- _Task requirements_:
Copy the lines exactly. Begin at the first line of the data and stop after the line with "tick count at".

- _Dataset section_:
****************************************

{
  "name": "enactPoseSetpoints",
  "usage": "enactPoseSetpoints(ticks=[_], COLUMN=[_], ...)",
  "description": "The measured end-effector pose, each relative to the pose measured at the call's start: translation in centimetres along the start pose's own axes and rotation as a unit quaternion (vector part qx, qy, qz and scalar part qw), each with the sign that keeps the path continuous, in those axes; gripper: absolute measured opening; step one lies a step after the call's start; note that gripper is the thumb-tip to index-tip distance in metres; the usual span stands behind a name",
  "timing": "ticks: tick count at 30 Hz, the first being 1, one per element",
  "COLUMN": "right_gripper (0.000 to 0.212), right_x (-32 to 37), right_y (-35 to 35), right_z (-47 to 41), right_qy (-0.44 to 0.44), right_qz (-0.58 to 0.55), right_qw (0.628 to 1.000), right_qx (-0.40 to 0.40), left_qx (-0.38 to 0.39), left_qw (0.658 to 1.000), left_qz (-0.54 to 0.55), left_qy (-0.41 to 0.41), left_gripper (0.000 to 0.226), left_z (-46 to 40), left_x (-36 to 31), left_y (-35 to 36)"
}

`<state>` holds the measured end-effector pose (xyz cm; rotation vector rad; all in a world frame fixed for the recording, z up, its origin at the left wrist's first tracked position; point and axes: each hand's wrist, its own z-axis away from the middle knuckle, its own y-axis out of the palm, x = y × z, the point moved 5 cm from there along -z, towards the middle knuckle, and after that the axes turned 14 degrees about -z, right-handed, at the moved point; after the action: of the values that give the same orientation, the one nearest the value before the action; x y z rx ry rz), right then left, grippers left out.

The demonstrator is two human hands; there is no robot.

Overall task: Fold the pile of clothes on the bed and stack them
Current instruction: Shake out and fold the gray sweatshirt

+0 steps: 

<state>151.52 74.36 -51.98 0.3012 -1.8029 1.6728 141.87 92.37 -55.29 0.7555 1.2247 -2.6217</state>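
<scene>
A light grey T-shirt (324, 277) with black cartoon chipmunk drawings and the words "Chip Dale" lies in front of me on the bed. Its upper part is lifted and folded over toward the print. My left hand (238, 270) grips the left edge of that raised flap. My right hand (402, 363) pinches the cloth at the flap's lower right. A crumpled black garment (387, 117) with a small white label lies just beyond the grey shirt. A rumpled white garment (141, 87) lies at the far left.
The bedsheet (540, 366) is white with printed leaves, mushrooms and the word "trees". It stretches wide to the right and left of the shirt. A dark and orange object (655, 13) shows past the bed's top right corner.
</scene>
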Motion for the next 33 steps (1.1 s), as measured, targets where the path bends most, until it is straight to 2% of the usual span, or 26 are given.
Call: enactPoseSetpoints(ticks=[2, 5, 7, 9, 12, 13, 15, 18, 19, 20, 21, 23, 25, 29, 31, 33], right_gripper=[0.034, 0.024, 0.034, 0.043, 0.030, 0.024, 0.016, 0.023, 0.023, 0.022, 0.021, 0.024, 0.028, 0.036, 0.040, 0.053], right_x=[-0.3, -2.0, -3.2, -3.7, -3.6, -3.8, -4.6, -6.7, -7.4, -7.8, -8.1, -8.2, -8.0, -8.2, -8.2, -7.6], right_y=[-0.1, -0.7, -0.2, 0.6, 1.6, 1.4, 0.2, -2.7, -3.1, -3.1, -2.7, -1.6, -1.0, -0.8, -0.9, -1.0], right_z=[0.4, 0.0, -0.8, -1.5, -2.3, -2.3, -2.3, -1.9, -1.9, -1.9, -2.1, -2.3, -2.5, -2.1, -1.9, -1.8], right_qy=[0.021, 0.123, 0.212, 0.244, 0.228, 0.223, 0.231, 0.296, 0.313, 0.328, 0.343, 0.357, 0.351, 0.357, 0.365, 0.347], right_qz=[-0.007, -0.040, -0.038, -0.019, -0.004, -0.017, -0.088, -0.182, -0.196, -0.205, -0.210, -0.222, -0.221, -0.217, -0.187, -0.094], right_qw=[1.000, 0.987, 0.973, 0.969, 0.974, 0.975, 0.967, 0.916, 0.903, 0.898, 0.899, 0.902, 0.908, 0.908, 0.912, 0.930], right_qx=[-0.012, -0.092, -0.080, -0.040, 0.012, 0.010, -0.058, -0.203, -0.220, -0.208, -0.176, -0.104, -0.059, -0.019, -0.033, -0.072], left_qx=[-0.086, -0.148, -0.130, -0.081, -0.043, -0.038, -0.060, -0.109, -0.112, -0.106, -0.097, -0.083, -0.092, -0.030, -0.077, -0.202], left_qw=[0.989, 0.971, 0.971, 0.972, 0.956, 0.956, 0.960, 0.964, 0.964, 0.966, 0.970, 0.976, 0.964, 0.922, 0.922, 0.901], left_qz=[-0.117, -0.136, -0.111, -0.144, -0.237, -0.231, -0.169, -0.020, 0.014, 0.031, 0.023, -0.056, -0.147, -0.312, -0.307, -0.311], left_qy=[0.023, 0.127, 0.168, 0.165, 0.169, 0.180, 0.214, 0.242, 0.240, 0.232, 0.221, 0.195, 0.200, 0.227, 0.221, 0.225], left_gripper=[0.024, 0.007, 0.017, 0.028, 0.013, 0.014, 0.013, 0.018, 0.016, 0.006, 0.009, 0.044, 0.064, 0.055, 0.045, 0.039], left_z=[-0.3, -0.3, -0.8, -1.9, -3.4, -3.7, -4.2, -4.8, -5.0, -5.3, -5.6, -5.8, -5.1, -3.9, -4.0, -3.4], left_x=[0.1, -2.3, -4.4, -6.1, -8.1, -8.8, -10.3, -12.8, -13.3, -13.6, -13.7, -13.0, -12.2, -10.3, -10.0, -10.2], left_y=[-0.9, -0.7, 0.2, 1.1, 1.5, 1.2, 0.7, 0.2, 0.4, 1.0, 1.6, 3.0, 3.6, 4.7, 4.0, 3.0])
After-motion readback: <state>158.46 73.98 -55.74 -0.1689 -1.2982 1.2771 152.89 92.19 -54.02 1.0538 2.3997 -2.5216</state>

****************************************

- _Your response_:
{
  "name": "enactPoseSetpoints",
  "usage": "enactPoseSetpoints(ticks=[_], COLUMN=[_], ...)",
  "description": "The measured end-effector pose, each relative to the pose measured at the call's start: translation in centimetres along the start pose's own axes and rotation as a unit quaternion (vector part qx, qy, qz and scalar part qw), each with the sign that keeps the path continuous, in those axes; gripper: absolute measured opening; step one lies a step after the call's start; note that gripper is the thumb-tip to index-tip distance in metres; the usual span stands behind a name",
  "timing": "ticks: tick count at 30 Hz, the first being 1, one per element",

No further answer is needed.